SEA, SEB, SEC and SED are common strong toxic effects of staphylococcal enterotoxin, the research on it is the most content of anti-tumor clinical treatment using the super antigen activity, the superantigen activity itself of superantigen related diseases prevention and treatment is less. The present research is poison the immune recognition area minus mutant enterotoxin design small molecule polypeptide and construction and screening of enterotoxin, from the two aspects of inhibition of enterotoxin superantigen activity means. But most of the studies are research on single species of enterotoxin, few studies on the inhibitory means for the broad spectrum of enterotoxin.
Based on the above problems, we focused on staphylococcal enterotoxin 9 homologous sequences of small molecular peptides designed by cell model for screening the broad-spectrum inhibitory polypeptide molecules, the protective effect of inhibitory polypeptide and the use of animal models to screening for animal research, inhibitory peptide and MHC class II molecules affinity structure prediction inhibition peptide, to explore the mechanism of broad-spectrum inhibitory activity; at the same time to construct the SED attenuated mutant, and detected the proliferation of PBMC in promoting activity of the mutant, MHC II binding activity and specificity of TCRV beta. The main research contents and results include the following:
1. design and synthesis of inhibitory peptides, compare the sequences of Staphylococcus aureus enterotoxin family, select homologous conservative sequences to design polypeptides, and design 9 polypeptides.

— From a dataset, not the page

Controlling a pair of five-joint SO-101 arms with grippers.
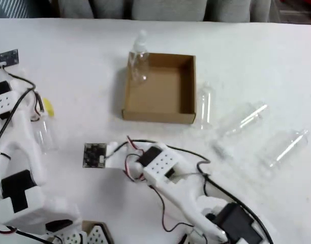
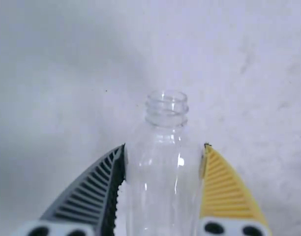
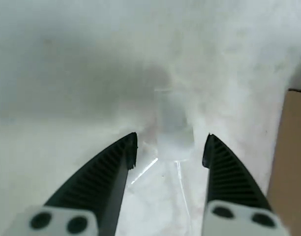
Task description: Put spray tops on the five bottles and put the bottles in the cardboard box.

2. to establish a cell model of human peripheral blood mononuclear cells, detection of 9 synthetic peptides on the inhibitory effect of superantigen. Mainly from the proliferation of human PBMC polypeptide on the stimulation of SEs and secretion of IL-2, IFN- gamma, the inhibitory effect of TNF- beta testing, screening has broad-spectrum inhibitory effect of the peptide, the test results showed that polypeptide P72 of SEA, SEB and SEC can significantly inhibit the superantigen activity, inhibition of other 8 peptides on the SEs was not obvious. The confirmatory test showed P72 of PHA, PBMC proliferation activity of ConA had no inhibitory effect.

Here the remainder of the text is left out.